Subject: RE: Tech: Wanna Make PDF files?
Snuffy -

I don't know whether it's true of all scanners, but the ones I've seen make a PDF only as a "graphic image" and a text document scanned-to-PDF is just pictures. You can't search for text in one of these, so far as I know. This is also what you get from image editing programs like Photoshop or Photoshop Elements that allow you to "Save As PDF." Even if you type text in one character at a time, the PDF is just a "picture" and the individual characters are not identifiable in the PDF - (except via OCR).

The method is commonly used by people who sell technical publications and university theses. They scan each page to get an image and then just make each image a "page" in the PDF. The PDF files they sell are too expensive for me, so I've seen very few of them to experiment with. This also often results in extremely large files. A "text based PDF" of a dozen pages could rarely be more than 300 KB - 500 KB if there's a lot of "formatting," while a dozen pages of one of these "image PDFs" might run to a couple of MB or more.

An example is at Geneva Bible where you can download a separate PDF of each book; but they're "image PDFs" that are not searchable in any "look for text" manner.

When the document is converted directly from a word processor to PDF the characters in the text remain text, and you usually can copy the text from the PDF and paste it into a another word processor, and you'll have a text-based PDF document that you can edit and search in.

The freeware programs listed in the first post here, and many others, use a "print to PDF" method that should preserve the text. You install a "PDF printer." Any program that can print, can be used to print to that "printer" and the result is a PDF file "printed to" your drive instead of a bunch of paper that comes out of a physical printer. Since the program sends character names to the printer the "dot" that gets printed remains an identifiable character in the file that's produced. When an image is sent, the "dot" is a whole image, that is embedded in the PDF.

If you get the "real Adobe" program, even in the simplest PDF making versions, you should get an entry in your Office programs, on toolbars and in menus, that allow you to create PDFs directly from the program just by clicking. With one of the free programs, you usually click on Print, and then select the "PDF Printer" that does the conversion to a PDF file. (You can also set up a "PDF Printer" with the Adobe programs, for programs that can print but that can't add the menu items.)

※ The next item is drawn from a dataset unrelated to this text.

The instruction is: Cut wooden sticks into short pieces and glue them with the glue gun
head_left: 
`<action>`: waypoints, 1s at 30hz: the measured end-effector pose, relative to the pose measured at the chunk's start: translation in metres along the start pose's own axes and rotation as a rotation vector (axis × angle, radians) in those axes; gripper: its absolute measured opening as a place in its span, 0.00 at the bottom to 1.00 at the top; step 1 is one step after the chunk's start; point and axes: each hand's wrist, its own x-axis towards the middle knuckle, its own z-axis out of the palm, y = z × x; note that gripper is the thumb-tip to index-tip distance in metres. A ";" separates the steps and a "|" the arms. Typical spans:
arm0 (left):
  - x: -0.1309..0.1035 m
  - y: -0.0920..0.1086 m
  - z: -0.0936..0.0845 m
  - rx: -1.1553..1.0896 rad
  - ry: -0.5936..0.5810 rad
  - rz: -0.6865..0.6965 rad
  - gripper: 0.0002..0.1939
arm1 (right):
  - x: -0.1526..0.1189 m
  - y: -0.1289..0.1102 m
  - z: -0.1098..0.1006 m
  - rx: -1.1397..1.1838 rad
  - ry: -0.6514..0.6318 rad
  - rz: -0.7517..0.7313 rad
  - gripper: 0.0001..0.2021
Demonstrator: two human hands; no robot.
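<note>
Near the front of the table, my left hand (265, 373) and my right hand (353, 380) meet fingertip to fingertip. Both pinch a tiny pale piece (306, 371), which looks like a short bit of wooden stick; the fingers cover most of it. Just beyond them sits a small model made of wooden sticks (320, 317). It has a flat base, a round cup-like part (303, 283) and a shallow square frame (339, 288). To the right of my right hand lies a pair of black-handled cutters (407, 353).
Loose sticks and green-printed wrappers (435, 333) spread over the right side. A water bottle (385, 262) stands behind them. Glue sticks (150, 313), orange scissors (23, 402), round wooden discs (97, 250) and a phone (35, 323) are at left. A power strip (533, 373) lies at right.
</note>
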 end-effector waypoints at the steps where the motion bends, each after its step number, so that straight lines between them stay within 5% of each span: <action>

Conversion from PDF to something else, without a program, depends on whether the person who created the PDF blocked copying. If you can select text (with the text tool) in the PDF you usually can copy text from the PDF and paste into a word processor. You may need to separately use the "graphic select" tool to copy pictures, which can be separately pasted into another program. IF you use the graphics selection tool to copy and paste into another program, all you'll paste usually(?) is "pictures of the text" even if the original PDF contained "character based" text that was copied.

Photoshop Elements, and probably many other graphic editing programs, can import a page from a PDF, but only one page at a time, and all you get is a "picture" of the page, which is not easily editable.

John